What needs to be done:
Nothing may be left out of the listing below but its images; repeat the rest exactly.
● ● ● ●
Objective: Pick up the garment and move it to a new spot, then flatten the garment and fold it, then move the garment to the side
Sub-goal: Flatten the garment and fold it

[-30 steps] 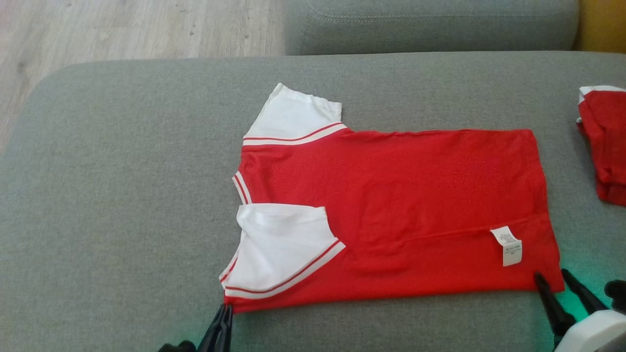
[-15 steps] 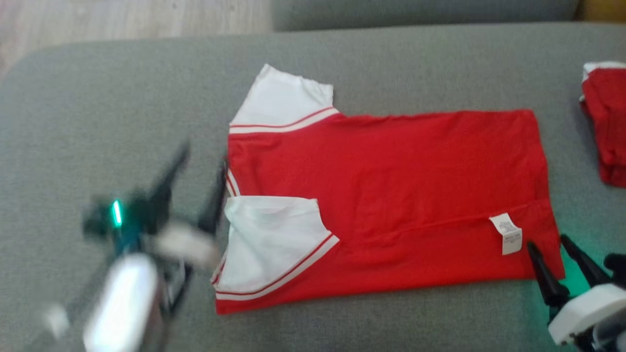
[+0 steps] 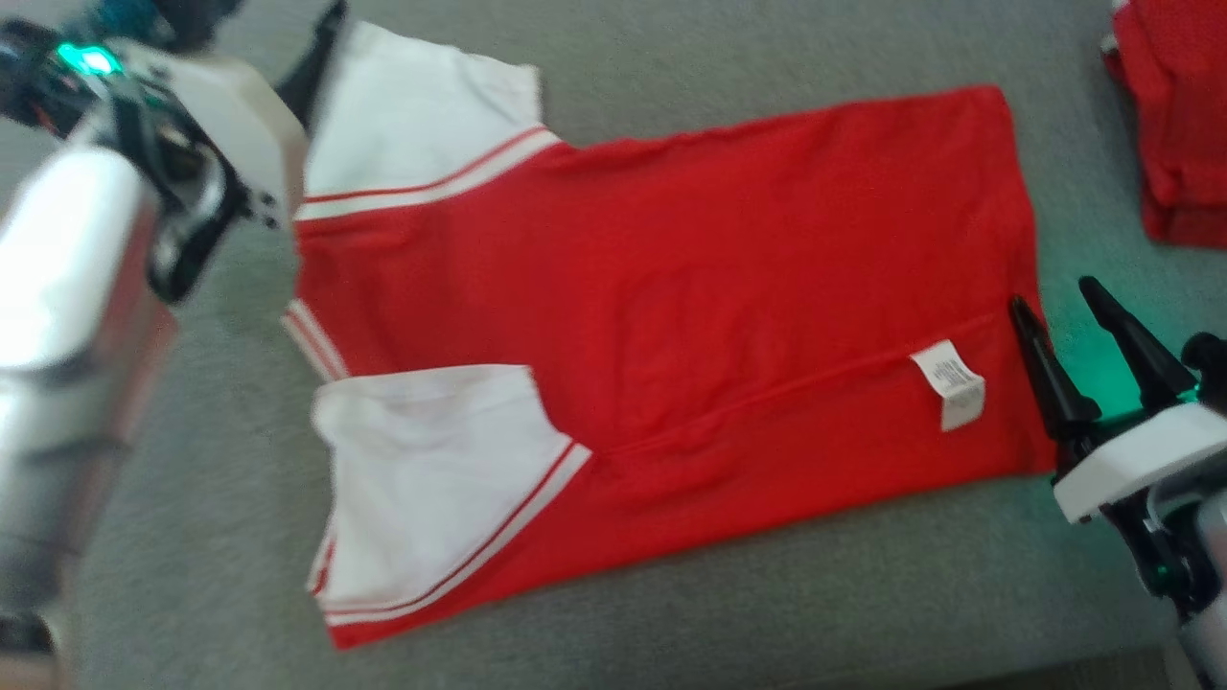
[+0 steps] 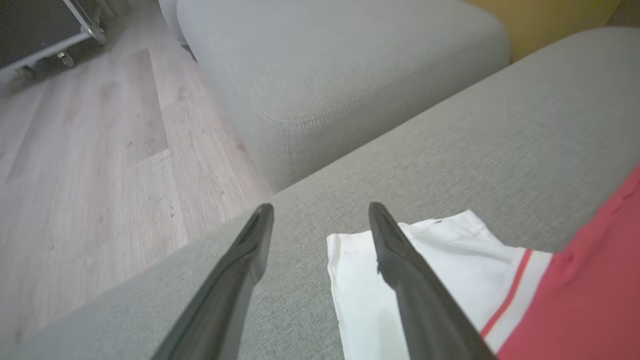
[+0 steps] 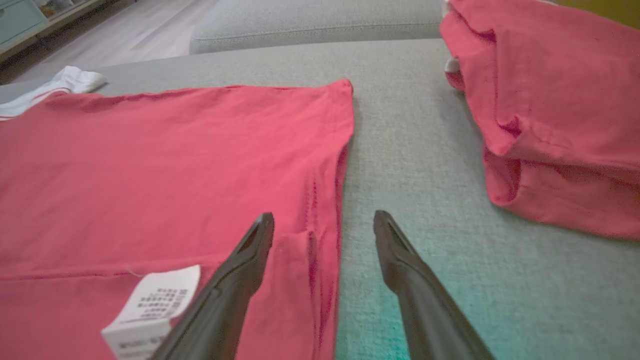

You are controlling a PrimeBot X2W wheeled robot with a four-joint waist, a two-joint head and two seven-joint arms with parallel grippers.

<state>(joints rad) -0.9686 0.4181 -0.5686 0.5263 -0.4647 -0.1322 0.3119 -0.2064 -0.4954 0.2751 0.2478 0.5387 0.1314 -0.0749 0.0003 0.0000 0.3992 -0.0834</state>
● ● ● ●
Completed task:
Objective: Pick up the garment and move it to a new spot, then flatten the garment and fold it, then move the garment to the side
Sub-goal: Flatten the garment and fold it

[-30 steps] 
[-15 steps] 
[+0 steps] 
[+0 steps] 
[+0 steps] 

You are controlling a PrimeBot X2W wheeled robot with a four-joint waist, a two-joint head and two seven-joint arms with parallel grippers.

<state>(joints rad) -0.9686 0.4181 -0.5686 0.5263 -0.4647 -0.1322 0.3119 -0.2064 -0.4954 0.2751 0.2478 0.5387 0.1314 -0.0749 0.0003 0.0000 0.3992 -0.0834</state>

The answer was written out completely.